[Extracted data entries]

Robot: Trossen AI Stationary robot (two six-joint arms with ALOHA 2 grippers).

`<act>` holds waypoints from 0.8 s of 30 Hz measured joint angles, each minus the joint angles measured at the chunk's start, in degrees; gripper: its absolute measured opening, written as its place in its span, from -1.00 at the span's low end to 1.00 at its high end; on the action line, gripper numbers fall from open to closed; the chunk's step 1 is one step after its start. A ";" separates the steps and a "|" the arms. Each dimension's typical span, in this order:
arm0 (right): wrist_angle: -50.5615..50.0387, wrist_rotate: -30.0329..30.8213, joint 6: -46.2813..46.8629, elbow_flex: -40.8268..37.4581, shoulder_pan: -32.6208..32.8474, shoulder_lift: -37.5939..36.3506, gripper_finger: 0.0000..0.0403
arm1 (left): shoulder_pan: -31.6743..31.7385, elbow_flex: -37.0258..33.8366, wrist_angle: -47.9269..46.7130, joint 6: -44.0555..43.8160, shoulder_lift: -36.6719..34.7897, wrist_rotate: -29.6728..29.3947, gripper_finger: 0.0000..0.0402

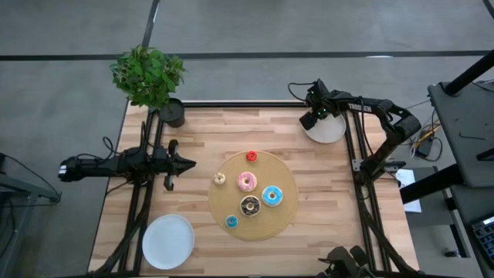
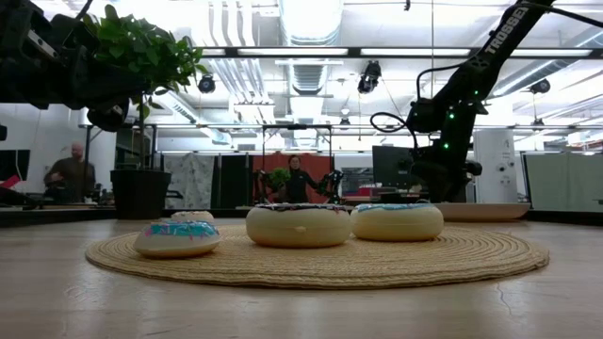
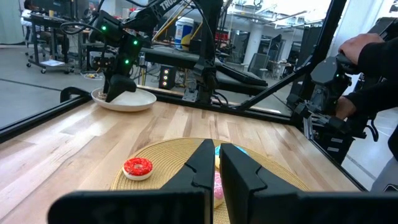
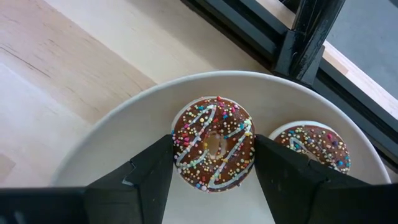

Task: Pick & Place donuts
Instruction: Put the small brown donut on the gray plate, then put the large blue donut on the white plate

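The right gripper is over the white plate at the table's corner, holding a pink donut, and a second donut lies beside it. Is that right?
Not quite. The donut between the right gripper fingers is chocolate brown with sprinkles, not pink; the right wrist view shows it. The rest holds: it is over the white plate, and a second donut lies beside it.

Evenly lit from overhead, soft shadows only.
Blown-out glare from ceiling lights (image 2: 306, 19) at desk level, leaving the plant (image 2: 132, 56) and arm as dark silhouettes; blurred near the mat (image 2: 311, 259) edge; sharp on the sprinkled donut (image 4: 213, 149) close up.
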 joint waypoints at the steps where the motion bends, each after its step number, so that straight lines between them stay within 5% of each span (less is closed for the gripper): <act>1: -0.01 -0.18 0.03 0.00 0.00 0.00 0.02 | 0.00 0.00 0.00 0.01 -0.01 0.00 -1.00; 9: -0.07 -0.35 0.04 -0.02 0.04 0.00 0.06 | 0.00 0.00 0.00 0.01 -0.02 0.00 -1.00; 24: -0.59 -0.15 -0.05 -0.02 0.02 -0.14 0.61 | 0.00 0.00 0.00 0.01 0.00 0.02 -1.00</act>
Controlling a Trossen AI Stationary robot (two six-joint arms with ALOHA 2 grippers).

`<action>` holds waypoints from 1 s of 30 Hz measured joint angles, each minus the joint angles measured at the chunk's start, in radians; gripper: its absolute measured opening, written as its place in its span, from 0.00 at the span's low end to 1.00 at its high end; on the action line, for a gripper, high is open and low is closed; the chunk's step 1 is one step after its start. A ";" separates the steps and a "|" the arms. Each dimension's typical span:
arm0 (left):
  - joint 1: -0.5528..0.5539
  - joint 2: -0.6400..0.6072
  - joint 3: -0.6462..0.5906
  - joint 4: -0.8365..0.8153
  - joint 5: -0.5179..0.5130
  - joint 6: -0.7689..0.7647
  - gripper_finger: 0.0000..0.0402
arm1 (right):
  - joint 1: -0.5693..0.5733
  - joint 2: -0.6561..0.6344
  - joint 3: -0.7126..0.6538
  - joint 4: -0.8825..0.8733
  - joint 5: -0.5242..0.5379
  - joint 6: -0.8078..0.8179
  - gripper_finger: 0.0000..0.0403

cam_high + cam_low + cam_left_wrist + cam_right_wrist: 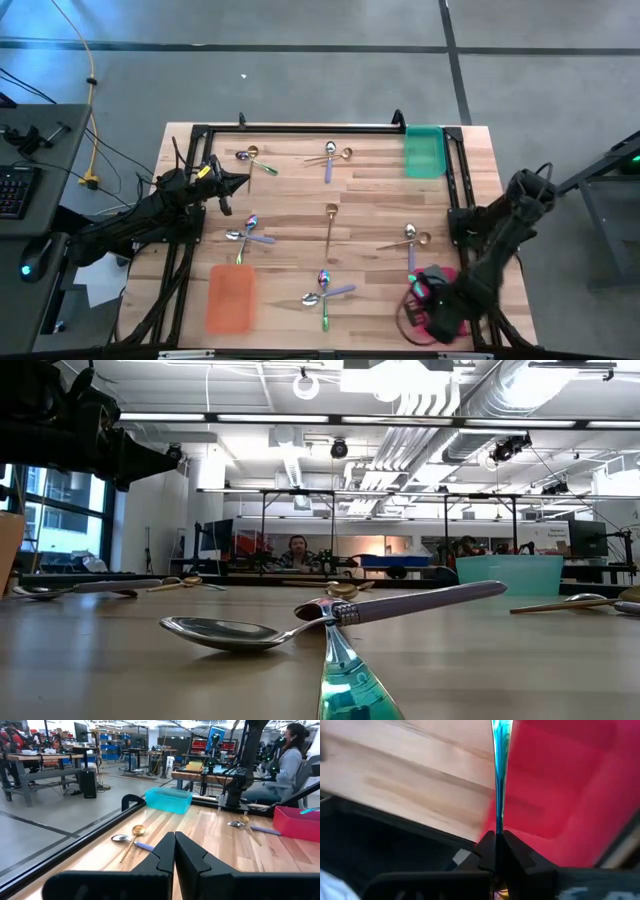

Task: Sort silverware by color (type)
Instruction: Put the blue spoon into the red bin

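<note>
Thin blue-green iridescent spoon handle [498, 775] pinched in the right claw [496, 840] over the pink tray [580, 785].

Thin metal spoons lie scattered flat on the table in small crossed clusters. At twelve o'clock a silver, gold and purple-handled group [333, 156]; at eleven a gold and rainbow pair [254, 159]. A lone gold spoon [330, 226] lies at centre. At nine sits a silver-and-rainbow cluster [247, 234]; at three a silver and gold pair [408, 237]; at six another cluster [323, 291]. One blue-green iridescent spoon [499, 775], probably rainbow, stands upright over the pink tray.
</note>
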 joint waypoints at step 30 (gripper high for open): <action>0.000 0.000 0.000 0.000 0.007 -0.080 0.00 | 0.031 0.035 -0.349 0.269 -0.053 -0.097 0.00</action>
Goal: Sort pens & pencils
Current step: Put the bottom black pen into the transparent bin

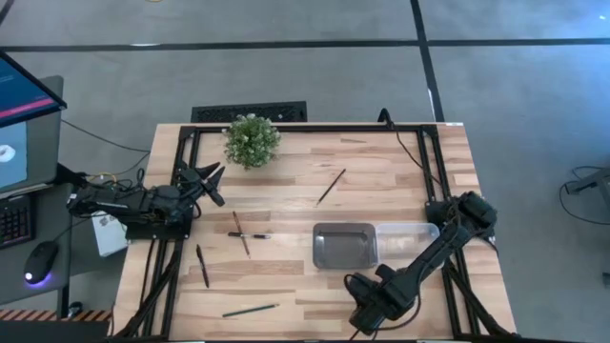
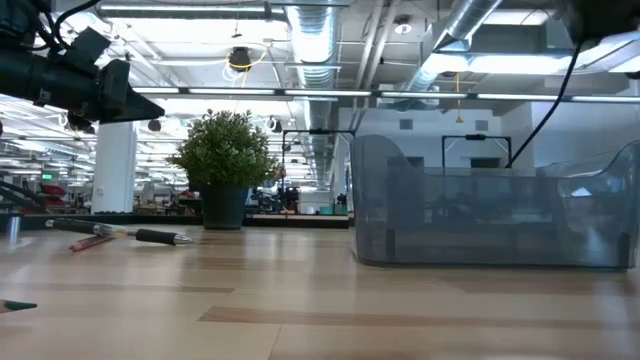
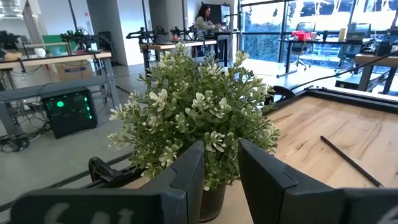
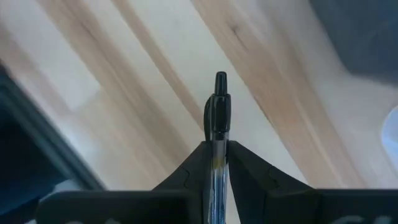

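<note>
**Right fingers clamping a pen near the front edge**

The right gripper (image 1: 367, 314) is sitting low over the table (image 1: 400, 176) near its front edge, just in front of the metal tray (image 1: 344, 245). In the right wrist view its fingers (image 4: 245, 165) are pinching a pen (image 4: 219, 121) — a clear barrel with a black clip and tip, sticking straight out past the fingertips above the wood.

The left gripper (image 1: 212, 181) is waiting at the table's left side, pointing toward the plant (image 1: 252, 140). Its fingers (image 3: 186, 171) are standing narrowly apart with nothing between them, and the plant's leaves are filling the view just beyond.

Other things are lying loose on the table:
- one pencil (image 1: 331, 186) is lying on a slant toward the back, between the plant and the tray;
- a second, reddish pencil (image 1: 240, 232) is crossing a black pen (image 1: 250, 235) left of the tray, the two touching;
- another black pen (image 1: 202, 266) is lying farther left, toward the front;
- a greenish pencil (image 1: 251, 309) is lying near the front edge.

A clear bin (image 1: 410, 236) is sitting against the tray's right side. In the low view the crossed pair is showing at the left, in front of the plant pot — the bin is filling the right half.
</note>
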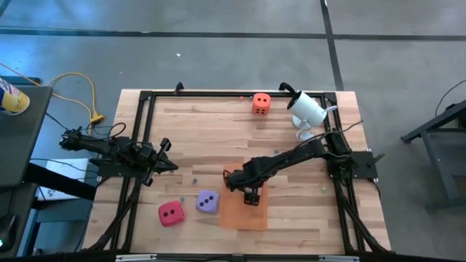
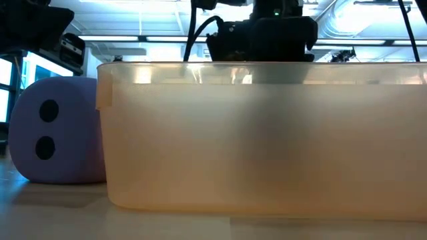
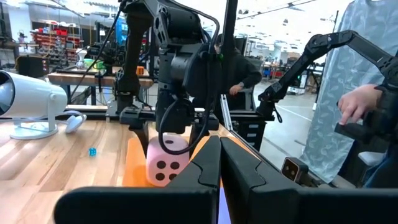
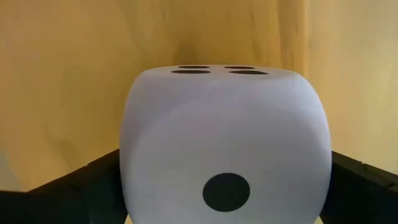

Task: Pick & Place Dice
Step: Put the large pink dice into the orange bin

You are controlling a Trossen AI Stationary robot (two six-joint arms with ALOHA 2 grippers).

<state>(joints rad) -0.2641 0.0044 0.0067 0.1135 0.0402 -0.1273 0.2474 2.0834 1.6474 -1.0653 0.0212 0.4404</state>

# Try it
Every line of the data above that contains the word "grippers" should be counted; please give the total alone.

# Task solution
3